▶ Your goal
Could you print exactly the lines of the listing below, starting at the line that has "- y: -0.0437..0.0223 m" and ending at the line that has "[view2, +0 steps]", and only those lines?

▶ Input data
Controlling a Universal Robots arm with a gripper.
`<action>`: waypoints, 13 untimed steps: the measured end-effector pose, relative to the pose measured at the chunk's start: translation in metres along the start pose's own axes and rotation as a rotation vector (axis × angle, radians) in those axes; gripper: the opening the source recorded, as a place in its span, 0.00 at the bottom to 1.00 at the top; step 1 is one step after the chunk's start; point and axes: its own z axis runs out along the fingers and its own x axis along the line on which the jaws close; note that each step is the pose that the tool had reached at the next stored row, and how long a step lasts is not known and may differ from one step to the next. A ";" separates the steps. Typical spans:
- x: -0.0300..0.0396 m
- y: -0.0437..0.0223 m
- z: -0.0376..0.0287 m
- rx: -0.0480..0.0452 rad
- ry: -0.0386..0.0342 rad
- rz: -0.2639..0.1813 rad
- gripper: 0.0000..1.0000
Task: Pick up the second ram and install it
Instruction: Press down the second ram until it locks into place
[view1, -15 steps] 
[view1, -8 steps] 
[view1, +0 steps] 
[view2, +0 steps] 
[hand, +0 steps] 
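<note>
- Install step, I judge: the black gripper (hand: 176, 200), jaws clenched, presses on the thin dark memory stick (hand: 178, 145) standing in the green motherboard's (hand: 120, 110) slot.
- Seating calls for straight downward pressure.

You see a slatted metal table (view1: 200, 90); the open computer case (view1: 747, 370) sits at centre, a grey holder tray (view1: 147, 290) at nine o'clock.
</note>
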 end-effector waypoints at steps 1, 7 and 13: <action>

▶ Solution to this task
- y: -0.0437..0.0223 m
- z: -0.0376..0.0287 m
- rx: -0.0480..0.0452 rad
- ry: -0.0386..0.0342 rad
- rz: -0.2639..0.1813 rad
- gripper: 0.0000..1.0000
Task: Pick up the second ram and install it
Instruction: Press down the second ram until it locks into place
[view1, -15 steps] 
[view1, -8 steps] 
[view1, +0 steps] 
[view2, +0 steps] 

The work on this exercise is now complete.